Arithmetic Operations#

Arithmetic operations can be applied in the time and frequency domain and are implemented in the methods add, subtract, multiply, divide, power and matrix_multiplication. For example, two Signal, TimeData, or FrequencyData instances can be added in the time domain by

>>> result = pf.add((signal_1, signal_2), 'time')

and in the frequency domain by

>>> result = pf.add((signal_1, signal_2), 'freq')

Note that frequency domain operations are performed on the raw spectrum signal.freq_raw.

Arithmetic operations also work with more than two instances and support array likes and scalar values, e.g.,

>>> result = pf.add((signal_1, 1), 'time')

In this case the scalar 1 is broadcasted, i.e., it is is added to every sample of signal (or every bin in case of a frequency domain operation). The shape of arrays need to match the cshape of the resulting audio object, e.g.,

>>> x = np.arange(2 * 3 * 4).reshape((2, 3, 4))
>>> y = pf.Signal(np.ones((2, 3, 4, 10)), 44100)
>>> z = pf.add((x, y))

or are broadcasted, e.g.,

>>> x = np.arange(3 * 4).reshape((3, 4))
>>> y = pf.Signal(np.ones((2, 3, 4, 10)), 44100)
>>> z = pf.add((x, y))

where y is a signal with y.cshape = (2, 3, 4) and a length of 10 samples.

The operators +, -, *, /, ** and @ are overloaded for convenience. Note, however, that their behavior depends on the Audio object. Frequency domain operations are applied for Signal and FrequencyData objects, i.e,

>>> result = signal1 + signal2

is equivalent to

>>> result = pf.add((signal1, signal2), 'freq')

and time domain operations are applied for TimeData objects, i.e.,

>>> result = time_data_1 + time_data_2

is equivalent to

>>> result = pf.add((time_data_1, time_data_2), 'time')

In addition to the arithmetic operations, the equality operator is overloaded to allow comparisons

>>> signal_1 == signal_2

See audio classes for a complete documentation.

FFT Normalizations#

The arithmetic operations are implemented in a way that only physically meaningful operations are allowed with respect to the FFT normalization. These rules are motivated by the fact that the normalizations correspond to specific types of signals (e.g., energy signals, pure tone signals, stochastic broadband signals). While addition and subtraction are equivalent in the time and frequency domain, this is not the case for multiplication and division.

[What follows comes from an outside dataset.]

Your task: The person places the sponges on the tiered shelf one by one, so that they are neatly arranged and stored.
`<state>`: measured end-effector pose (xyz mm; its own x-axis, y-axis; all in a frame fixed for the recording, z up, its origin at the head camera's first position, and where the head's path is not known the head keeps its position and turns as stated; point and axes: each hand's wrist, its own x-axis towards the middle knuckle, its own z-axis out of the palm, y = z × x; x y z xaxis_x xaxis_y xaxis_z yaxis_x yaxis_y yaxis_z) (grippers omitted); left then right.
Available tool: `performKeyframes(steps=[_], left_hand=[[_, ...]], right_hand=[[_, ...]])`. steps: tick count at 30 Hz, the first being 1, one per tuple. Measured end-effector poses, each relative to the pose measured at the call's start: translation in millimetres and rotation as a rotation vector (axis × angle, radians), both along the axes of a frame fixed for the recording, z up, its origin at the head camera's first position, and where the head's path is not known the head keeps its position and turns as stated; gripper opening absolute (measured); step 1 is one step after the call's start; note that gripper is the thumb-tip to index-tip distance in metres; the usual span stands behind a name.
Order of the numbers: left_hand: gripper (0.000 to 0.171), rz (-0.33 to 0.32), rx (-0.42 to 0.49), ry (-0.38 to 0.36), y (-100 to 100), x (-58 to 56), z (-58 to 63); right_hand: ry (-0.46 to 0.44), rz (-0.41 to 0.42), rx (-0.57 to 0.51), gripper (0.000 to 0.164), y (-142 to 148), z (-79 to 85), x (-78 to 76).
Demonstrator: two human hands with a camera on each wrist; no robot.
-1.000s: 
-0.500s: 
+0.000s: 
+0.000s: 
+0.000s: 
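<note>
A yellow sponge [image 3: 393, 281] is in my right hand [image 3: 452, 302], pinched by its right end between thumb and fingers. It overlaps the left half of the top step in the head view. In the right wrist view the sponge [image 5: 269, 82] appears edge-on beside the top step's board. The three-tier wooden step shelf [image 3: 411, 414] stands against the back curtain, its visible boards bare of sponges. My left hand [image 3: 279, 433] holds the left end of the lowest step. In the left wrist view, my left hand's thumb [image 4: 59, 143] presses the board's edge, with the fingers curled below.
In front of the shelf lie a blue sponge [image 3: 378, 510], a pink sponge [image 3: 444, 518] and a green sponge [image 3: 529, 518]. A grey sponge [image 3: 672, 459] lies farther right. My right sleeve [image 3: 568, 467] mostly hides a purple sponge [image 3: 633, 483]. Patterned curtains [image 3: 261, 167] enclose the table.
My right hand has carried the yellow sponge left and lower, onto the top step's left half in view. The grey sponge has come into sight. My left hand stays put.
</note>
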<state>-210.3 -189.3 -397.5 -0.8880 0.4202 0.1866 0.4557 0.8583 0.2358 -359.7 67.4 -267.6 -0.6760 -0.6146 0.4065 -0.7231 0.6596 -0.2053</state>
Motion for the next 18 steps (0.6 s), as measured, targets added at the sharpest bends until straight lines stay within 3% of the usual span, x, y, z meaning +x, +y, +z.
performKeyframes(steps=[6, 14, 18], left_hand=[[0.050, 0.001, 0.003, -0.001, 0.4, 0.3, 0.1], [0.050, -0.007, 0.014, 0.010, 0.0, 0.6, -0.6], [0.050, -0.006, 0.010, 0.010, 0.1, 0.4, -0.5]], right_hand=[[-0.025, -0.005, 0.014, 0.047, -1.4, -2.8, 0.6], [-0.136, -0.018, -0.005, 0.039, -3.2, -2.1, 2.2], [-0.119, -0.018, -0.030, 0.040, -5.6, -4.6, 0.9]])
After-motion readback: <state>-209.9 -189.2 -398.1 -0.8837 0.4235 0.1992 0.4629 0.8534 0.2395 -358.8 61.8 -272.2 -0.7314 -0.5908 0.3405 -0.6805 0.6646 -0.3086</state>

Nevertheless, the same rules apply regardless of the domain for convenience:

Addition, subtraction, multiplication, and power#

  • If one signal has the FFT normalization 'none', the results gets the normalization of the other signal.

  • If both signals have the same FFT normalization, the results gets the same normalization.

  • Other combinations raise an error.

Division#

  • If the denominator signal has the FFT normalization 'none', the result gets the normalization of the numerator signal.

  • If both signals have the same FFT normalization, the results gets the normalization 'none'.

  • Other combinations raise an error.